__EXERCISE GOAL__.
Exact copies of all the lines below are wanted, without a single picture.

Stored entries
╔══
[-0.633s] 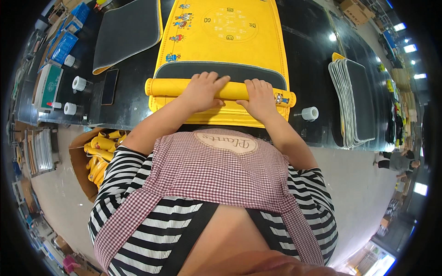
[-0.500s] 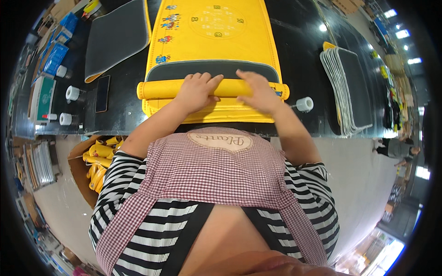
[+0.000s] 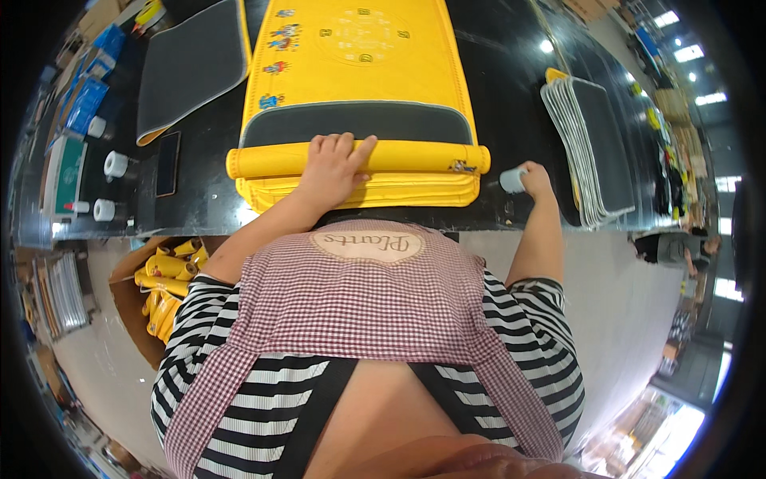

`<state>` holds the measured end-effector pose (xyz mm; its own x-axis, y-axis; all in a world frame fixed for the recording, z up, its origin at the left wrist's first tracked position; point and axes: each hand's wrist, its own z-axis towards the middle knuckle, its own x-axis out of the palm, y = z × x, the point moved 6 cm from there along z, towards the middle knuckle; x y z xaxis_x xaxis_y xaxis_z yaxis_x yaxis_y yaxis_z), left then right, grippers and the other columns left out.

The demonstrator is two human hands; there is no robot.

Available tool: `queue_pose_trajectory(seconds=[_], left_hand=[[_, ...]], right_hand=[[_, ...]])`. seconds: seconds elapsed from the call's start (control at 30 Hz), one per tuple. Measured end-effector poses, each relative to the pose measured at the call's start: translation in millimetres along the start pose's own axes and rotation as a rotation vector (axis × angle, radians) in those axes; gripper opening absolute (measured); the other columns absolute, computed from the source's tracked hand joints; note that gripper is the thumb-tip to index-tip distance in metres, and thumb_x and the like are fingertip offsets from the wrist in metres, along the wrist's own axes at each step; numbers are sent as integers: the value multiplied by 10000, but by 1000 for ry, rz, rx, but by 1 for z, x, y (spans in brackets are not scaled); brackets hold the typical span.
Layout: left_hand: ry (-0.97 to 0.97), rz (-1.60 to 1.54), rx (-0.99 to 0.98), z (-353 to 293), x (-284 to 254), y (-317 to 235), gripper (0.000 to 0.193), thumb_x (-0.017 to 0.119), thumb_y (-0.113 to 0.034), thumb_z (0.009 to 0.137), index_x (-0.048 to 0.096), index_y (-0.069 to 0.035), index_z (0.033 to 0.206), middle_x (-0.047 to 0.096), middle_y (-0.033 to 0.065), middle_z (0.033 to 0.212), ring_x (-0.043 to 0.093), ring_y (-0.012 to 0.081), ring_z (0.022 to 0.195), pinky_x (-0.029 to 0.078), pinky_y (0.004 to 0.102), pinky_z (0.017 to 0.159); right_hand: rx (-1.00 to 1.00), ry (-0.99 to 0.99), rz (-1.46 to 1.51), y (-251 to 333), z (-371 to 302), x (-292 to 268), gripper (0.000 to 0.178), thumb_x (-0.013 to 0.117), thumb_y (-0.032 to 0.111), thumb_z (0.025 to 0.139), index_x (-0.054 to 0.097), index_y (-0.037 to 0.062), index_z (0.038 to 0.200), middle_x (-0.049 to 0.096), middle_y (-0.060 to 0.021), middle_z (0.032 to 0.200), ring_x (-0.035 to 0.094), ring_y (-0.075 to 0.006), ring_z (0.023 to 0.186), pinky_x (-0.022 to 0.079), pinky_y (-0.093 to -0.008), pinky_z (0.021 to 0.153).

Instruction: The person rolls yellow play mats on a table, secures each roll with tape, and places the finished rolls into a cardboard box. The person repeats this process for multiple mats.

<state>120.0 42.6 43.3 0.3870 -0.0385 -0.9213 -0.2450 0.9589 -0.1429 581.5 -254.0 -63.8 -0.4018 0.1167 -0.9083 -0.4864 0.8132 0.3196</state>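
Nearest to the camera, the person's striped shirt and checked apron (image 3: pixel 367 319) fill the lower half and hide the near edge of the worktop (image 3: pixel 199 199), which is black and glossy. The left hand (image 3: pixel 333 164) lies flat on a yellow roll (image 3: pixel 415 157), fingers spread and pressing down on its left-middle part; it is not closed around it. The roll is a long, smooth cylinder, lying across the near end of a yellow mat (image 3: pixel 359 56) with a dark grey band and small coloured pictures; the far end of the mat is cut off by the picture edge. The right hand (image 3: pixel 533 177) is closed on a small white roll of tape (image 3: pixel 511 180), just beside the right end of the yellow roll; the fingers cover much of it. To the right lies a stack of grey mats (image 3: pixel 590 144). On the left stand small white rolls (image 3: pixel 116 164), a dark flat phone (image 3: pixel 167 152) and a grey mat (image 3: pixel 191 68). Below the worktop, a cardboard box (image 3: pixel 128 303) holds yellow rolled pieces, partly hidden by the sleeve.
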Motion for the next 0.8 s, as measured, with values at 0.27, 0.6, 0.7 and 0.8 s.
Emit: queue_pose_trajectory(seconds=[0.27, 0.6, 0.7, 0.8], left_hand=[[-46, -16, 4, -7, -3, -5, 748, 818, -291, 819, 511, -143, 1485, 573, 145, 1299, 535, 337, 1212, 356, 499, 1087], [-35, -433, -243, -11, -16, 13, 775, 816, -250, 863, 470, -105, 1541, 609, 176, 1390, 535, 355, 1331, 367, 490, 1162], [-68, -713, -310, 1, -32, 23, 730, 820, -262, 874, 519, -132, 1526, 624, 153, 1380, 548, 359, 1311, 410, 478, 1133], [-127, -464, -10, 21, -60, 5, 595, 830, -254, 865, 639, -160, 1421, 627, 121, 1390, 562, 344, 1296, 440, 462, 1100]], right_hand=[[-367, -81, 1191, 137, -48, -34, 169, 585, 106, 1004, 731, 63, 1076, 740, -82, 1032, 714, -156, 939, 566, -272, 769], [-924, 183, 821, 386, -109, 54, 28, 733, 44, 861, 712, 33, 875, 716, -79, 969, 659, -196, 876, 528, -304, 817], [-1015, 70, 657, 387, -106, 54, 35, 725, 41, 846, 711, 11, 856, 739, -120, 922, 679, -251, 825, 531, -327, 777], [-974, 129, 715, 386, -104, 57, 39, 728, 49, 854, 724, 15, 872, 736, -118, 925, 676, -246, 825, 529, -330, 774]])
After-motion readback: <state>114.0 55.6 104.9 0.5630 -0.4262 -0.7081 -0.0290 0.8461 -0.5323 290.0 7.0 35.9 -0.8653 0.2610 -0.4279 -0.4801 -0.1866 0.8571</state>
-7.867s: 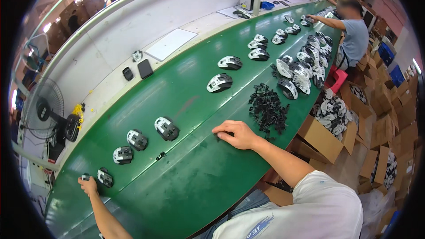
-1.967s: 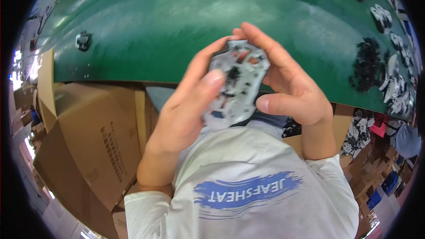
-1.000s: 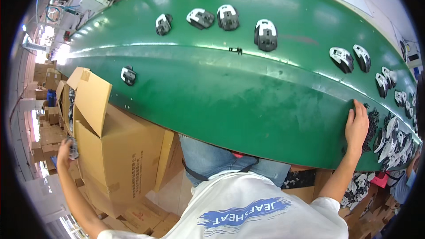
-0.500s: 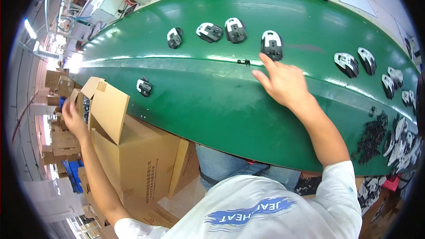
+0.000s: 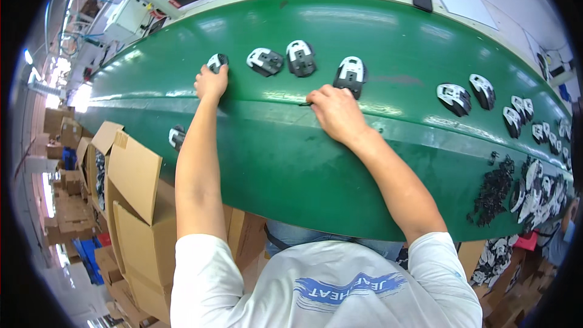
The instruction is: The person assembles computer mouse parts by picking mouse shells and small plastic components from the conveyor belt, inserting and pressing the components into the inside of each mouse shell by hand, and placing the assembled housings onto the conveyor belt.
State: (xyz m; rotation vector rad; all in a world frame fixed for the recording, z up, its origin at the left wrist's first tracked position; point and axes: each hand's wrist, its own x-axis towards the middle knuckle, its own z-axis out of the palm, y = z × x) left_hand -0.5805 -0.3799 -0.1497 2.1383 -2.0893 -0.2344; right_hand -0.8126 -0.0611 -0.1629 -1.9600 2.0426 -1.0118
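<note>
On your left, an open carton [image 5: 141,243] crowded your arm, a raised flap [image 5: 136,176] standing before the near edge of the green surface [image 5: 273,164]. Your left forearm [image 5: 201,173] crossed over and partly hid a stray shell [image 5: 175,138]. Beyond it, your left hand [image 5: 212,82] was closed around the near end of a mouse shell [image 5: 218,61], thumb and fingers on opposite sides, probably to keep it from slipping. Next lay a second shell [image 5: 265,61] and a third shell [image 5: 302,59], spaced perhaps for taking singly. Your right hand [image 5: 335,110] bent low over a dark clip [image 5: 305,104], as so slim a part seemed to require; I cannot tell whether it was pinched. That hand blocked the near end of a fourth shell [image 5: 351,74]. Farther right sat a black clip pile [image 5: 493,191] and a shell heap [image 5: 537,193], seemingly near the edge for easy reach.
</note>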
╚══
__TASK ANSWER__.
[-0.633s] 
[-0.500s] 
[+0.000s] 

`<state>` holds the measured end-effector pose (xyz mm; its own x-axis, y-axis; all in a world frame fixed for the recording, z up, its origin at the left wrist's first tracked position; point and axes: each hand's wrist, its own z-axis towards the middle knuckle, its own x-axis out of the palm, y = z × x, the point moved 6 cm from there along z, towards the middle knuckle; x y z xaxis_x xaxis_y xaxis_z yaxis_x yaxis_y yaxis_z), left then right, grippers and the other columns left out.

The demonstrator is two human hands; there is no robot.

Available tool: `queue_pose_trajectory(seconds=[_], left_hand=[[_, ...]], right_hand=[[_, ...]])`. seconds: seconds elapsed from the call's start (control at 30 Hz), one per tuple. Measured end-effector poses, each relative to the pose measured at the call's start: translation in millimetres along the start pose's own axes and rotation as a rotation vector (axis × angle, radians) in those axes; gripper opening absolute (measured); the other columns absolute, computed from the source's tracked hand joints; note that gripper is the thumb-tip to index-tip distance in metres, and thumb_x and the like are fingertip offsets from the wrist in metres, along the wrist's own axes at each step; numbers are sent as integers: the value multiplied by 10000, but by 1000 for ry, rz, rx, but by 1 for z, x, y (spans in brackets are not scaled); brackets hold the typical span.
Layout: left_hand: ry (-0.97 to 0.97), rz (-1.60 to 1.54), rx (-0.99 to 0.98), z (-353 to 293), x (-284 to 254), y (-317 to 235), gripper (0.000 to 0.193), thumb_x (-0.017 to 0.119), thumb_y (-0.113 to 0.034), thumb_z (0.009 to 0.137), index_x (-0.048 to 0.096), index_y (-0.069 to 0.035), index_z (0.033 to 0.206), middle_x (-0.047 to 0.096), middle_y (-0.033 to 0.065), middle_z (0.033 to 0.212), ring_x (-0.043 to 0.093), ring_y (-0.012 to 0.081), ring_z (0.022 to 0.195), pinky_x (-0.029 to 0.078), pinky_y (0.004 to 0.102), pinky_z (0.017 to 0.159); right_hand: rx (-1.00 to 1.00), ry (-0.99 to 0.99), rz (-1.46 to 1.51), y (-251 to 333), z (-371 to 302), x (-292 to 268), gripper (0.000 to 0.178), thumb_x (-0.013 to 0.117), thumb_y (-0.032 to 0.111), thumb_z (0.025 to 0.139), index_x (-0.054 to 0.097), index_y (-0.037 to 0.062), index_z (0.038 to 0.200), middle_x (-0.049 to 0.096), middle_y (-0.060 to 0.021), middle_z (0.032 to 0.200), ring_x (-0.035 to 0.094), ring_y (-0.075 to 0.006), ring_z (0.023 to 0.186), pinky_x (-0.022 to 0.079), pinky_y (-0.093 to -0.008), pinky_z (0.021 to 0.153).

Instruction: The person rolls yellow play mats on a table, secures each roll with tape, and places the finished rolls into a cardboard box. The person repeats this process for multiple mats.

<state>120.0 42.6 43.3 0.3870 -0.0385 -0.9213 -0.2450 0.9589 -0.1429 581.5 -254.0 -63.8 -0.4018 0.1167 -0.9083 -0.4864 0.8132 0.3196</state>
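Nearest to the camera, the person's striped shirt and checked apron (image 3: pixel 367 319) fill the lower half and hide the near edge of the worktop (image 3: pixel 199 199), which is black and glossy. The left hand (image 3: pixel 333 164) lies flat on a yellow roll (image 3: pixel 415 157), fingers spread and pressing down on its left-middle part; it is not closed around it. The roll is a long, smooth cylinder, lying across the near end of a yellow mat (image 3: pixel 359 56) with a dark grey band and small coloured pictures; the far end of the mat is cut off by the picture edge. The right hand (image 3: pixel 533 177) is closed on a small white roll of tape (image 3: pixel 511 180), just beside the right end of the yellow roll; the fingers cover much of it. To the right lies a stack of grey mats (image 3: pixel 590 144). On the left stand small white rolls (image 3: pixel 116 164), a dark flat phone (image 3: pixel 167 152) and a grey mat (image 3: pixel 191 68). Below the worktop, a cardboard box (image 3: pixel 128 303) holds yellow rolled pieces, partly hidden by the sleeve.
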Motion for the next 0.8 s, as measured, with values at 0.27, 0.6, 0.7 and 0.8 s.
Emit: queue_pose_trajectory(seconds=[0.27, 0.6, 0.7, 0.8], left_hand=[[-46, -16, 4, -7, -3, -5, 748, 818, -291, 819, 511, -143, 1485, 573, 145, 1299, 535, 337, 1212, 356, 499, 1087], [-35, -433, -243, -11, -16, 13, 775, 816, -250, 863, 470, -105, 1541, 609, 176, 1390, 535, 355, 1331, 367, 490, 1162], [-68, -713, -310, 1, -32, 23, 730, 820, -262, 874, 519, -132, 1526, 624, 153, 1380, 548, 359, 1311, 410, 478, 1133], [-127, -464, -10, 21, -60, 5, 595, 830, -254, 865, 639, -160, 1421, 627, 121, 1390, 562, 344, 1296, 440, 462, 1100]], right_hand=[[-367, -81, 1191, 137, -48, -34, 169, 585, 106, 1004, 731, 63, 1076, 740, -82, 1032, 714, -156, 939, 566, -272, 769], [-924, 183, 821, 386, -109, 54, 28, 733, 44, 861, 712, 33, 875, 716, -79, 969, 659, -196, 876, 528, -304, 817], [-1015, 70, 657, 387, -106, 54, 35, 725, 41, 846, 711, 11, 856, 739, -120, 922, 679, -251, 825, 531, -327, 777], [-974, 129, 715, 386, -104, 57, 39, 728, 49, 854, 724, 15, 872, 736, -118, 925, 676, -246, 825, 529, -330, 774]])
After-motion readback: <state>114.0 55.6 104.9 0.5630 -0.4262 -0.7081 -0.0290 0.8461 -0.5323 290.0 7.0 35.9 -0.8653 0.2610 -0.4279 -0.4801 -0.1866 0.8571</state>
-7.867s: 
-1.967s: 
-1.000s: 
-0.500s: 
+0.000s: 
The instruction is: The person assembles computer mouse parts by picking mouse shells and small plastic components from the conveyor belt, inserting and pressing the components into the inside of each mouse shell by hand, and placing the assembled housings onto the conveyor belt.
State: (xyz m; rotation vector rad; all in a world frame fixed for the recording, z up, its origin at the left wrist's first tracked position; point and axes: each hand's wrist, its own x-axis towards the middle knuckle, its own z-axis out of the palm, y = z × x) left_hand -0.5805 -0.3799 -0.1497 2.1383 -2.0893 -0.2344; right_hand -0.8126 -0.0611 -0.1629 -1.9600 2.0426 -1.0118
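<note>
On your left, an open carton [image 5: 141,243] crowded your arm, a raised flap [image 5: 136,176] standing before the near edge of the green surface [image 5: 273,164]. Your left forearm [image 5: 201,173] crossed over and partly hid a stray shell [image 5: 175,138]. Beyond it, your left hand [image 5: 212,82] was closed around the near end of a mouse shell [image 5: 218,61], thumb and fingers on opposite sides, probably to keep it from slipping. Next lay a second shell [image 5: 265,61] and a third shell [image 5: 302,59], spaced perhaps for taking singly. Your right hand [image 5: 335,110] bent low over a dark clip [image 5: 305,104], as so slim a part seemed to require; I cannot tell whether it was pinched. That hand blocked the near end of a fourth shell [image 5: 351,74]. Farther right sat a black clip pile [image 5: 493,191] and a shell heap [image 5: 537,193], seemingly near the edge for easy reach.
</note>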

The exercise requires no additional content.